Last week I attended a talk by artist Connie Hayes at the Strand Theatre. She spoke on the notion of an artist’s ambitions changing over time. Hayes showed images of paintings created during the past 40 years, many brilliant with the color and elegant composition that are her hallmarks. After the hour-long talk, audience members asked Hayes questions. One woman asked, “What do you mean by perceptual painting?” — a term Hayes had used several times in her presentation. The question stumped Hayes for a moment. She started to reply, thought better of it, stood still for a moment or two and then answered. To paraphrase, perceptual painting means watching and waiting for the crux of the thing, whether it is a still life, a landscape, or a bunch of boxes leaning against a wall, to reveal itself. It is the moment of astonishment that the artist tries to transfer to canvas. 

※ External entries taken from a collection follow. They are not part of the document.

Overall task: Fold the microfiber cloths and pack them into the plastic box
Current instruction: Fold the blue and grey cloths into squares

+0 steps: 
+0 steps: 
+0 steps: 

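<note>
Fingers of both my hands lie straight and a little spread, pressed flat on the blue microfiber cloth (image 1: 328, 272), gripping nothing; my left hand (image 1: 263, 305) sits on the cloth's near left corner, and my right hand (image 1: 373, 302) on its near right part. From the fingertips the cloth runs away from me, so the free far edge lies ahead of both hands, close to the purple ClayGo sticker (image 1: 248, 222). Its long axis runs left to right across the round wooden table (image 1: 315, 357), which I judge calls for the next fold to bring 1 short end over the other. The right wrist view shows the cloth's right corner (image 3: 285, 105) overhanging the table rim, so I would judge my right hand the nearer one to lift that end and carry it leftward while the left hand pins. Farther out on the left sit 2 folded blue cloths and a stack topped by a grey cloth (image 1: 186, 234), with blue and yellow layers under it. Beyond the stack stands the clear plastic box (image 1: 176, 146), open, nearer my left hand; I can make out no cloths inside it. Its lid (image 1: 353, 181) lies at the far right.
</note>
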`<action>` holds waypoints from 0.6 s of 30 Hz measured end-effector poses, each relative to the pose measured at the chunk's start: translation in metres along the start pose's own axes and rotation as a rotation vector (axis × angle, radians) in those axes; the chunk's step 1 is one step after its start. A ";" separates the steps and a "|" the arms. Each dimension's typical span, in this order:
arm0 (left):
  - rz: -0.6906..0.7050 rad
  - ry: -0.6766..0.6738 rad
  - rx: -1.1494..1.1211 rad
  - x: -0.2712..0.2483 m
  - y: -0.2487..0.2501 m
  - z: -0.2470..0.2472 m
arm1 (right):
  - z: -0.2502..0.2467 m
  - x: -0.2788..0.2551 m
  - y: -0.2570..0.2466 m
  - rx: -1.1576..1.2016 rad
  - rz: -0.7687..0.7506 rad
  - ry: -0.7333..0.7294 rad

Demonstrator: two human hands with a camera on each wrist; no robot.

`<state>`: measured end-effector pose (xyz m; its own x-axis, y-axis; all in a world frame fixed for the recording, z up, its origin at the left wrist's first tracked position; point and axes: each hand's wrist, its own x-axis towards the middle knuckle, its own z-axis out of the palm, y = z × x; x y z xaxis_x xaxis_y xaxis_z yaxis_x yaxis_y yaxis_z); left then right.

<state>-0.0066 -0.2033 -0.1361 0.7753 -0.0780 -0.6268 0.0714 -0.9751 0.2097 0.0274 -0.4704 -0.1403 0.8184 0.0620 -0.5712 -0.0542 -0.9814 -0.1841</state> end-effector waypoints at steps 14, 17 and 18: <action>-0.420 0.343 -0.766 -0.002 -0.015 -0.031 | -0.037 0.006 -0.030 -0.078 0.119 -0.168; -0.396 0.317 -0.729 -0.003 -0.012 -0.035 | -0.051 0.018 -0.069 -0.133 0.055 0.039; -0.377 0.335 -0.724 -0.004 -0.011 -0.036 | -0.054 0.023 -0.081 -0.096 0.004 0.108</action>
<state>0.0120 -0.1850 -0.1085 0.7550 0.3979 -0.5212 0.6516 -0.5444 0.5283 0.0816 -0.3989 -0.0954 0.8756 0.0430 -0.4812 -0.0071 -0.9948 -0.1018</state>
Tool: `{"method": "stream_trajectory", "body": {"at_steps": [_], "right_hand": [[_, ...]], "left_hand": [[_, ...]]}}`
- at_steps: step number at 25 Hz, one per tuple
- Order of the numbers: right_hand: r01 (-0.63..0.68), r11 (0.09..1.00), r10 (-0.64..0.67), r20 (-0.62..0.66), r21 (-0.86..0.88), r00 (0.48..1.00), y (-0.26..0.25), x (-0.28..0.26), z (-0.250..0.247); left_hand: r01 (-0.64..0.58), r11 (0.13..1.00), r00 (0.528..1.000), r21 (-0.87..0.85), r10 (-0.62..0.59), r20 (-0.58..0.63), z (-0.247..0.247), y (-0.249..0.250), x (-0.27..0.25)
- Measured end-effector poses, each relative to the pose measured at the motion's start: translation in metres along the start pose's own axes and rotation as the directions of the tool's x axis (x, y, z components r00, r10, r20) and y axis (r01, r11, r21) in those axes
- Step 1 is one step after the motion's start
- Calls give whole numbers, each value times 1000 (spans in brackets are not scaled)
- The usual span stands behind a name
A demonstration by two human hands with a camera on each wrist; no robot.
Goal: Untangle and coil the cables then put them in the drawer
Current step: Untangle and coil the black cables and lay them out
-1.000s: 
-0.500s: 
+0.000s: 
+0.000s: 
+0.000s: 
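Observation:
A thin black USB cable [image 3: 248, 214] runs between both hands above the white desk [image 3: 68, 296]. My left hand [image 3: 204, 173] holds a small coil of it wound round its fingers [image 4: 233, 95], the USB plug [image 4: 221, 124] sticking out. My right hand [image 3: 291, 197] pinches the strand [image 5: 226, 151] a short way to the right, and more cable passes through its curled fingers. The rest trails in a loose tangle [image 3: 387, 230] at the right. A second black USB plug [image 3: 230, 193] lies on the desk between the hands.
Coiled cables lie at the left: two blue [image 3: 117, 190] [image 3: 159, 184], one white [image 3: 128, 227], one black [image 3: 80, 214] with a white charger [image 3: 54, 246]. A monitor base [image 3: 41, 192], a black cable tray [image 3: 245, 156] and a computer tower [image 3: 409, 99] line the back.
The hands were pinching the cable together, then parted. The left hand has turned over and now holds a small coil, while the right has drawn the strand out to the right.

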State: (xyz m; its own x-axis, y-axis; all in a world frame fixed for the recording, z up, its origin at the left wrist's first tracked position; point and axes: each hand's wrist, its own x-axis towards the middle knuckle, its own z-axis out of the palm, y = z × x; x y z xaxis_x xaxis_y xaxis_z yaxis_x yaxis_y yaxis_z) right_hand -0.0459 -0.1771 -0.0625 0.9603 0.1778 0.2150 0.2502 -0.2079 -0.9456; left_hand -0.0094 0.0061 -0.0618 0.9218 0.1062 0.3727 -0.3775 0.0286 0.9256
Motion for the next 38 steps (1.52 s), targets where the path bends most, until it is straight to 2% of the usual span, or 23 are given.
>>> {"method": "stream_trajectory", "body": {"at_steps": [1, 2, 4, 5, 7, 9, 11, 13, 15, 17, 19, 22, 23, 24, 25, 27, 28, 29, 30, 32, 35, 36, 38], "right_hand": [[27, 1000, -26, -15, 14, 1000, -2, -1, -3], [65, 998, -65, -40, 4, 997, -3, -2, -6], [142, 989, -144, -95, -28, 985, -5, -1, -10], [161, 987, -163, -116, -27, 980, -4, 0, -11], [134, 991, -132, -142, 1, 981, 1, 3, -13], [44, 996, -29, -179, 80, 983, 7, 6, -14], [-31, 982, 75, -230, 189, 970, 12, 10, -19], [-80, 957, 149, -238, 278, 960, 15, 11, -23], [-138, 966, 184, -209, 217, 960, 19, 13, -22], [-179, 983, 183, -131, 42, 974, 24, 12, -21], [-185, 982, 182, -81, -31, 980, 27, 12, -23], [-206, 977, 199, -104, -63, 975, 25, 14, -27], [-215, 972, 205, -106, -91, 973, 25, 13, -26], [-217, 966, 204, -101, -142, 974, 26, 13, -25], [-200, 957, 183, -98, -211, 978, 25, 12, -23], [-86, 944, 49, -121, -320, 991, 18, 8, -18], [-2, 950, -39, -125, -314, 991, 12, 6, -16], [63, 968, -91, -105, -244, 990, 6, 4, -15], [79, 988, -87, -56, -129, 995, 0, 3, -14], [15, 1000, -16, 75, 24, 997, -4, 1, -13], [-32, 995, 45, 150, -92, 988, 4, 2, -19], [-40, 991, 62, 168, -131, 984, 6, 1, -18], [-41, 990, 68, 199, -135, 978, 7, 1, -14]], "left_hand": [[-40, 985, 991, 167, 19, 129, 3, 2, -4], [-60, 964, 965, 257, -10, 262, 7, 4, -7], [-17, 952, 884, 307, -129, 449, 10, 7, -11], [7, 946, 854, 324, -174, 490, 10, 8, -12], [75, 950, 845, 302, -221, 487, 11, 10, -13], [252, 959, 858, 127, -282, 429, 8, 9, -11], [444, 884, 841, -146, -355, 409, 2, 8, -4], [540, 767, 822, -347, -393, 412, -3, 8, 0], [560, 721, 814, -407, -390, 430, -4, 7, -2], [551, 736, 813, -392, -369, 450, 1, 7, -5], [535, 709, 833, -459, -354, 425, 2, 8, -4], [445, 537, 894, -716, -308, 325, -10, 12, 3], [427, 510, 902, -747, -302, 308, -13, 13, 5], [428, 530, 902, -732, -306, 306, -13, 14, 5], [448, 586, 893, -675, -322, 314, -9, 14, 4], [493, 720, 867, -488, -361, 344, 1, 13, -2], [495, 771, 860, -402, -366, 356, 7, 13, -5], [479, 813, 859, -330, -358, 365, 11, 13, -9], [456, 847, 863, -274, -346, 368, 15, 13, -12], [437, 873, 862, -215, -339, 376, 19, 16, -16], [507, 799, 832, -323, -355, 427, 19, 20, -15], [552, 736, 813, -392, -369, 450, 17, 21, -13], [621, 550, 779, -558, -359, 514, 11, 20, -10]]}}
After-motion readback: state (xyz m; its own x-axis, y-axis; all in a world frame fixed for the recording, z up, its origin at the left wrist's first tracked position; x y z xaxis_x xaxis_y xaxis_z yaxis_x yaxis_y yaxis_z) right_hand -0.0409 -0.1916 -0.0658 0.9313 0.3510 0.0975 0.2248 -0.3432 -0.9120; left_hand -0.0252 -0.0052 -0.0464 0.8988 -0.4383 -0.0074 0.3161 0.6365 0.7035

When I was a child I spent a good deal of time watching ants. Of course I did other things — climbed trees, played kickball, terrorized my younger siblings — yet I recall long stretches of time in the sunshine hunkered down close to the ground watching small black ants dart about. I was a kid; I knew nothing about ants. I was simply astonished by their activities. Apparently purposeful lives were going on that were entirely mysterious to me. What were they up to? What was going on beneath the surface? I had a lot of patience then; my mother would have to pull me away from the hill.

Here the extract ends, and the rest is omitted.